Repeat the listing in full, word for word.

● DATA BLOCK:
━━━

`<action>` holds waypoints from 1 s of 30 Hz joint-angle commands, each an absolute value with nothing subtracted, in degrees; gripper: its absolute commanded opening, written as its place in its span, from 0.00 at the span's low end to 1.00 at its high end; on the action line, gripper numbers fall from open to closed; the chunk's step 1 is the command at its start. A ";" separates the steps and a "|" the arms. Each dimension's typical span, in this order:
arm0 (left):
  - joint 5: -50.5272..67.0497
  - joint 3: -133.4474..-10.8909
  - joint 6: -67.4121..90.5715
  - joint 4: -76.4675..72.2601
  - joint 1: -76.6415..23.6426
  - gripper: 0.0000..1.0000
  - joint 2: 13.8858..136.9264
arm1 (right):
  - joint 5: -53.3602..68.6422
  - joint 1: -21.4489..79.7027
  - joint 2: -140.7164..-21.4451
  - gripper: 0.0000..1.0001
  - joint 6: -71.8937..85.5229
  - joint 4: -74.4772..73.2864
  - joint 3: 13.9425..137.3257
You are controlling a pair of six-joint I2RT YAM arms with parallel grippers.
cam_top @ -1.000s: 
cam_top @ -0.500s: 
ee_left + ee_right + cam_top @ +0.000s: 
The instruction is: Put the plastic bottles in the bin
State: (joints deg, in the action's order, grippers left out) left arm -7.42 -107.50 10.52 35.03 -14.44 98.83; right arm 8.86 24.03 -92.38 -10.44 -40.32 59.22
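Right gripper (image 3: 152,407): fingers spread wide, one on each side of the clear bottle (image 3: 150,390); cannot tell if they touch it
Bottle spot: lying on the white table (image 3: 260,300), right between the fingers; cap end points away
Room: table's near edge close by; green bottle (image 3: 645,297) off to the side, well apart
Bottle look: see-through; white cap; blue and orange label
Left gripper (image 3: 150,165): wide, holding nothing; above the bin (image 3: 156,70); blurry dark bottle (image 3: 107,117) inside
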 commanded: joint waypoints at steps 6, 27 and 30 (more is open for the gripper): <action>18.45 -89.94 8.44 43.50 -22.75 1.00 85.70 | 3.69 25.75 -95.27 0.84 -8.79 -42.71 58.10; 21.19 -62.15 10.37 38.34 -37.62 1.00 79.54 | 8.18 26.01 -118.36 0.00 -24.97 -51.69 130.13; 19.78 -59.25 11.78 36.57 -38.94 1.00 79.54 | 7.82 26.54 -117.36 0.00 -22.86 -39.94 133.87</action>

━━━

● RESULT:
`<action>` holds waypoints from 1 s of 30 Hz joint-angle commands, each an absolute value with nothing subtracted, in degrees; gripper: its absolute commanded opening, written as its place in its span, from 0.00 at the span's low end to 1.00 at its high end; on the action line, gripper numbers fall from open to closed; the chunk's step 1 is the command at its start. A ";" separates the steps and a "|" the arms. Each dimension's typical span, in this order:
arm0 (left):
  - joint 5: -50.5272..67.0497
  - joint 3: -133.4474..-10.8909
  - joint 6: -67.4121..90.5715
  - joint 4: -76.4675..72.2601
  - joint 1: -76.6415..23.6426
  - gripper: 0.0000..1.0000
  - joint 2: 13.8858..136.9264
arm1 (right):
  - joint 5: -53.3602..68.6422
  - joint 1: -21.4489..79.7027
  - joint 2: -140.7164..-21.4451
  - gripper: 0.0000..1.0001
  - joint 6: -71.8937..85.5229
  - joint 4: -74.4772..73.2864
  - joint 3: 13.9425..137.3257
You are controlling a pair of six-joint I2RT YAM arms with parallel grippers.
cam_top @ -1.000s: 
cam_top @ -0.500s: 
ee_left + ee_right + cam_top @ +0.000s: 
The instruction is: Put the plastic bottles in the bin
State: (joints deg, in the action's order, grippers left out) left arm -7.42 -107.50 10.52 35.03 -14.44 98.83; right arm 8.86 24.03 -92.38 -10.44 -40.32 59.22
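Right gripper (image 3: 152,407): fingers spread wide, one on each side of the clear bottle (image 3: 150,390); cannot tell if they touch it
Bottle spot: lying on the white table (image 3: 260,300), right between the fingers; cap end points away
Room: table's near edge close by; green bottle (image 3: 645,297) off to the side, well apart
Bottle look: see-through; white cap; blue and orange label
Left gripper (image 3: 150,165): wide, holding nothing; above the bin (image 3: 156,70); blurry dark bottle (image 3: 107,117) inside
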 commanded: joint waypoints at steps 6, 27 and 30 (more is open for the gripper): <action>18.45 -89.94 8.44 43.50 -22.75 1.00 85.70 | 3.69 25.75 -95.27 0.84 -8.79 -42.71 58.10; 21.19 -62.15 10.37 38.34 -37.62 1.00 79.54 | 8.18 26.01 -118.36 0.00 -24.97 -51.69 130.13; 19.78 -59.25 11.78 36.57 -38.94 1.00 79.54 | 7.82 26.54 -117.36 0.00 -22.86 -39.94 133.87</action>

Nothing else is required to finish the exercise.